===== STORED DATA

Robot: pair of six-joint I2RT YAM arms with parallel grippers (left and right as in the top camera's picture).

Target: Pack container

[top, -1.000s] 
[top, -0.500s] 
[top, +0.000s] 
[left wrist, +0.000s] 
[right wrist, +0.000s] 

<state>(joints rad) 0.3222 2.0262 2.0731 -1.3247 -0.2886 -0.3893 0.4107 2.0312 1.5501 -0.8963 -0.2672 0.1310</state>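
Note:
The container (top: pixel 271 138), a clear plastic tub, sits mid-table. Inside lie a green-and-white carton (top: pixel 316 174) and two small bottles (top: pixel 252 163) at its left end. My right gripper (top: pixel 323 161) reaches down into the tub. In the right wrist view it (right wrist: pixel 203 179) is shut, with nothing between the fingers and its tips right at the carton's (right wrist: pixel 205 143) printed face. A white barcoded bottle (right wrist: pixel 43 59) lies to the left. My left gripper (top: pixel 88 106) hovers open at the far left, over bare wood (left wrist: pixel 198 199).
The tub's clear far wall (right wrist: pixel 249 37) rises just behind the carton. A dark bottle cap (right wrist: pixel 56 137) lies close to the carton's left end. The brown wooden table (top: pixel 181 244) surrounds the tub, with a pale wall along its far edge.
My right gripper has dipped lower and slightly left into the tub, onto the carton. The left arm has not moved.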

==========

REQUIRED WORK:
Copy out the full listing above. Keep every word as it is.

TASK SOLUTION:
Robot: pair of six-joint I2RT YAM arms with parallel grippers (left and right as in the top camera's picture).

Target: Pack container

[top, -1.000s] 
[top, -0.500s] 
[top, +0.000s] 
[left wrist, +0.000s] 
[right wrist, +0.000s] 

<state>(joints rad) 0.3222 2.0262 2.0731 -1.3247 -0.2886 -0.3893 0.4107 2.0312 1.5501 -0.8963 -0.2672 0.1310</state>
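Note:
The container (top: pixel 271 138), a clear plastic tub, sits mid-table. Inside lie a green-and-white carton (top: pixel 316 174) and two small bottles (top: pixel 252 163) at its left end. My right gripper (top: pixel 323 161) reaches down into the tub. In the right wrist view it (right wrist: pixel 203 179) is shut, with nothing between the fingers and its tips right at the carton's (right wrist: pixel 205 143) printed face. A white barcoded bottle (right wrist: pixel 43 59) lies to the left. My left gripper (top: pixel 88 106) hovers open at the far left, over bare wood (left wrist: pixel 198 199).
The tub's clear far wall (right wrist: pixel 249 37) rises just behind the carton. A dark bottle cap (right wrist: pixel 56 137) lies close to the carton's left end. The brown wooden table (top: pixel 181 244) surrounds the tub, with a pale wall along its far edge.
My right gripper has dipped lower and slightly left into the tub, onto the carton. The left arm has not moved.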

Nothing else belongs to this exercise.